Ein junger Mann in Hemd und Jeans betrat die Gaststätte. Er war vielleicht um die dreißig, hatte sein halblanges, dunkles Haar nach hinten gekämmt und sein ernster Gesichtsausdruck änderte sich zu einem offenen Lächeln, als er mich sah. Eine derartige Freundlichkeit konnte nur von einem Reisenden kommen. Sofort zog er meine Aufmerksamkeit auf sich. Ich konnte es kaum erklären, doch die Art, wie er sich bewegte, und seine Gestik waren so anders. So angenehm. Seine Tasche ablegend, setzte er sich an einen der freien Tische und schaute sich aufmerksam um.
„Jetzt geh da hin, du faules Miststück“, fauchte Dawina direkt hinter mir, sodass ich erschrocken zusammenzuckte. Sie sagte es leise, wie eine Drohung, doch so laut, dass der Mann sie offensichtlich gehört und verstanden hatte.

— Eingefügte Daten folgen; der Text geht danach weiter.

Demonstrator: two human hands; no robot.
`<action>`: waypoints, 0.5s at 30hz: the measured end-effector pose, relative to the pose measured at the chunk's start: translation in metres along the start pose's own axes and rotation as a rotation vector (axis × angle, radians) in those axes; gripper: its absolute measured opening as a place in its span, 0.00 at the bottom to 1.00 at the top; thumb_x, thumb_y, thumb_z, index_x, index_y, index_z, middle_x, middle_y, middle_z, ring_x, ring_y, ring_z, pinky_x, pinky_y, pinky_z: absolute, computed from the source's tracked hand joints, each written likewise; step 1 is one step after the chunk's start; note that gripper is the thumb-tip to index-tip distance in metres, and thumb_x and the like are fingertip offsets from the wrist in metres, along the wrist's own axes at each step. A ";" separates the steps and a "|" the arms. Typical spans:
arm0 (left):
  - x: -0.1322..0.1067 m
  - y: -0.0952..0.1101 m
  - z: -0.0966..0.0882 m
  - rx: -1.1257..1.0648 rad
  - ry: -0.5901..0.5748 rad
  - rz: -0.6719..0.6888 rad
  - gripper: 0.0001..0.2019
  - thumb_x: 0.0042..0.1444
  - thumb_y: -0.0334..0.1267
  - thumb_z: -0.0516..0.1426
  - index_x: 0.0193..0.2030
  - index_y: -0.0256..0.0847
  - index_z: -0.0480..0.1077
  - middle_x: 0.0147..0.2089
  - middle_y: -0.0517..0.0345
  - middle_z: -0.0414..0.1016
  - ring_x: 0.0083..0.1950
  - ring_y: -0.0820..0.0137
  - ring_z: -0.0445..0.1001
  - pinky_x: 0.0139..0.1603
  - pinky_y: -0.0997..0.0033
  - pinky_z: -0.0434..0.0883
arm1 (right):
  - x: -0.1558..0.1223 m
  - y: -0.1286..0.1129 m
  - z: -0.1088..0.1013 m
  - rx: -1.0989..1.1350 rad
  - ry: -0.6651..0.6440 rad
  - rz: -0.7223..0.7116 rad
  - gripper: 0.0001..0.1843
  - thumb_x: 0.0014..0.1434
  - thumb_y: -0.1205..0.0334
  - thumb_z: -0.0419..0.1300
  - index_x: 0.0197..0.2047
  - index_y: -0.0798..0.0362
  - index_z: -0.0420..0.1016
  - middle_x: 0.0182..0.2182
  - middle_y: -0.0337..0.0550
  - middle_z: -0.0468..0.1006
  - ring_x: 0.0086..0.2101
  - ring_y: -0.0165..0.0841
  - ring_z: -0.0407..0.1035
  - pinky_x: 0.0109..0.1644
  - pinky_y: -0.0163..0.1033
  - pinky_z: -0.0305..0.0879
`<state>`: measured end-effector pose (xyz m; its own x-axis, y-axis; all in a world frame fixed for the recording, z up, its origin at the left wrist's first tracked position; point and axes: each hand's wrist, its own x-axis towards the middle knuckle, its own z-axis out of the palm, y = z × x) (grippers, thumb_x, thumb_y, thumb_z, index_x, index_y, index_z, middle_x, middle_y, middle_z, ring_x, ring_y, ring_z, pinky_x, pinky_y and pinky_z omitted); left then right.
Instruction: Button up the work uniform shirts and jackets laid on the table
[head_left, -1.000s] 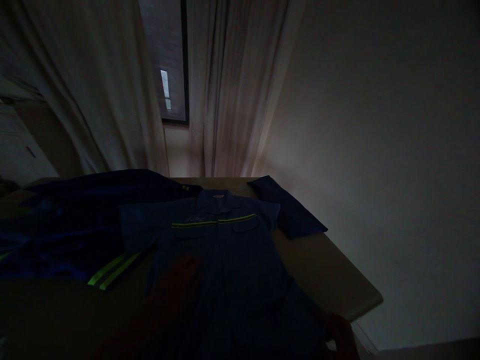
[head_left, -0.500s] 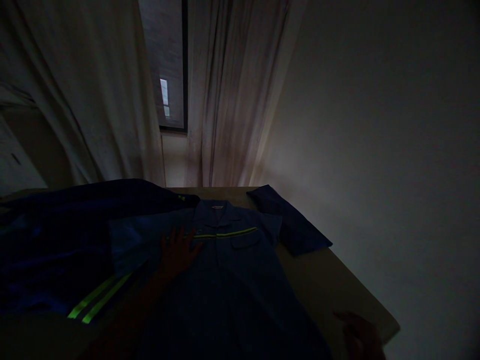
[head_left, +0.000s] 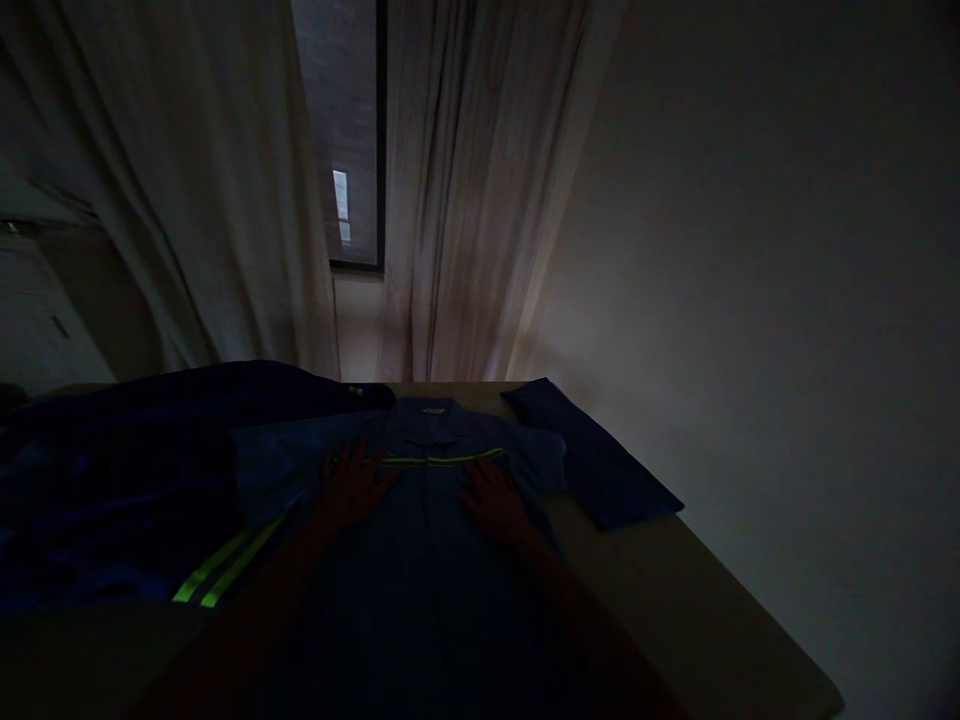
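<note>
A dark blue short-sleeved work shirt (head_left: pixel 427 540) lies spread on the table, front up, its collar toward the far edge. A thin yellow-green stripe crosses its chest. My left hand (head_left: pixel 356 485) rests flat on the left side of the chest, fingers spread. On the right side of the chest lies my right hand (head_left: pixel 495 500), also flat with its fingers apart, partly over the stripe. Neither hand grips anything. The light is very dim, and the shirt's lower part fades into darkness.
A heap of dark blue clothing (head_left: pixel 135 480) with bright yellow-green bands lies at the left, touching the shirt's sleeve. Right of the shirt is a folded dark blue cloth (head_left: pixel 600 460) on the table (head_left: pixel 675 600). A pale wall (head_left: pixel 787 350) borders the right; curtains (head_left: pixel 480 200) hang behind.
My right hand has moved from the table's lower right corner onto the right side of the shirt's chest. My left hand stays on the chest. The view has shifted slightly.
</note>
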<state>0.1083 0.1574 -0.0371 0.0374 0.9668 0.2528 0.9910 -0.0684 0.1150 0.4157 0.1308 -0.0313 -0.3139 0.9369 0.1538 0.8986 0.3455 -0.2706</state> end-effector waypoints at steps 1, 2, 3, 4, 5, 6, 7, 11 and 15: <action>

Mit argwöhnischem Blick sah er zu mir herüber.
Bewaffnet mit Zettel und Stift wurde ich nachdrücklich in seine Richtung geschubst und eilte zu ihm. „Herzlich willkommen! Was darf ich Ihnen bringen?“, leierte ich fröhlich meinen Text herunter und sah seinen skeptischen Blick.
„Alles in Ordnung?“, flüsterte er leise und ich nickte sofort.
„Ja, alles gut. Man gewöhnt sich daran.“
So recht schien er das nicht glauben zu wollen, schaute sich dann aber die fleckige Speisekarte an, die zusammen mit einigen alten Bierdeckeln in einem Serviettenhalter auf dem Tisch klemmte. „Hmm, wie ist die Pute?“, fragte er mich und ich hatte sofort das grauenhafte Bild im Kopf, welches sich heute bei Schichtbeginn in mein Hirn meißelte. Kaum merklich schüttelte ich den Kopf und hoffte, dass er versteht. „Pilzomelett?“, fragte er nun.
„Die Pilze sind sehr frisch. Hat die Chefin vor der Arbeit gesammelt. Es ist alles Mögliche dabei“, bemerkte ich mit eindringlichem Blick. Ich konnte ihn nicht ins offene Messer laufen lassen und wieder begriff er sofort.
„Ein alkoholfreies Bier?“, sagte er nun mit fragendem Unterton. „Gerne“, erwiderte ich und deutete eine Verbeugung an, bevor ich davoneilte.
„Was? Nur ein lächerliches Bier?“, zischte meine Chefin verärgert und schlug mir ihr Handtuch um die Ohren. In dem Moment merkte ich, wie abgestumpft ich eigentlich geworden war. Es kümmerte mich nicht im Geringsten, wie sehr diese bemitleidenswerte Frau vor meinen Augen herumwütete, so lange mein mageres Gehalt am Ersten jeden Monats auf meinem Konto vorzufinden war – was meistens funktionierte.
„Er hat eine lange Reise hinter sich und ist bloß durstig“, zuckte ich mit den Schultern und ging gleichgültig zur Zapfanlage.
„Das verpasste Essen zieh ich dir vom Gehalt ab. Und du bringst gleich den Müll raus und putzt anschließend die Klos“, zeterte sie unüberhörbar, schmiss das Handtuch auf den Boden und rauschte davon.
„Ich möchte gerne kurz mit Ihnen sprechen. Hätten Sie Zeit?“, fragte der Mann, als ich ihm sein Bier vor die Nase stellte.
Ich musste leider verneinen und bemerkte, wie er mich enttäuscht ansah, als ich kehrtmachte, um die Mülleimer in der Küche anzusteuern.